In the traditional policy the replenishment lead times are assumed to be constant and demand patterns are deterministic (Duan & Warren Liao, 2013; Mak et al., 2005). However, since actual demand and lead time patterns are often random, the current literature addresses stochastic distributions (Mak et al., 2005).

Base stock level

The base stock, (S-1,S) or one-for-one policy is used when the inventory level is periodically or continuously reviewed. This policy only answers the question ‘how much stock to carry?’ (Hopp & Spearman, 2008).

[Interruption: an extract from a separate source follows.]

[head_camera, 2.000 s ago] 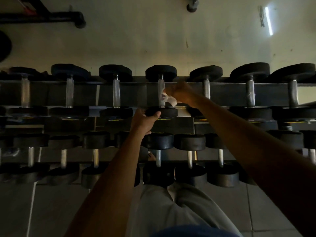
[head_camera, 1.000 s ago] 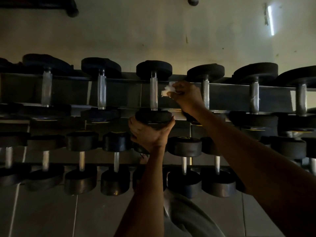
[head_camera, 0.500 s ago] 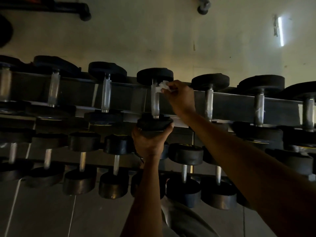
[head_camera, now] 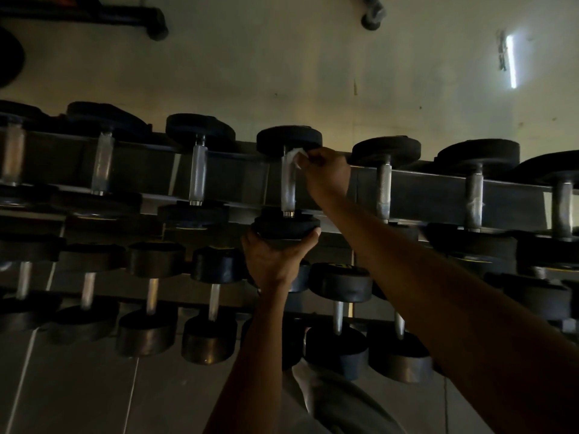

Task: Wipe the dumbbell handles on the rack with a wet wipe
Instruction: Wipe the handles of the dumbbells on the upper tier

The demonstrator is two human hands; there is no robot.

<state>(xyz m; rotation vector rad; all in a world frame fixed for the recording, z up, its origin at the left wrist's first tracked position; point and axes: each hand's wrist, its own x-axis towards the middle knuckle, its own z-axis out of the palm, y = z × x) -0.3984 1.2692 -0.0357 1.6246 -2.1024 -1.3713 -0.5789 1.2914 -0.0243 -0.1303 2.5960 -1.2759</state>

When a base stock policy is used, the stage in the supply chain (for example the warehouse) determines a target inventory level that is called base-stock level (S). During each review, the inventory position is determined and the warehouse places a replenishment order (of one unit at the time) every time the inventory position reaches r (= S – 1) (Hopp & Spearman, 2008). The continuous reviewed base stock level is similar to an (R,Q) policy with R = S – 1 and Q = 1, see appendix 2 (Axsäter & Rosling, 1994). Therefore, when the ordering cost is negligible in the (R,Q) policy, a base stock policy is used (Haji & Haji, 2007). Moreover, a continuous base stock policy is similar to a Kanban policy where the number of kanbans equals S. Thus, the number of cards in a Kanban system is the same as the base stock level (S) and the same as the (R,Q) policy with R = S -1 and Q = 1. However, the Kanban policy and the base stock policy differ in that a base stock policy has no limitation on the amount of work that can be in process, while in Kanban the amount of cards limits the occupancy of the stages in the supply chain (Zipkin, 2000; Hopp and Spearman, 2008).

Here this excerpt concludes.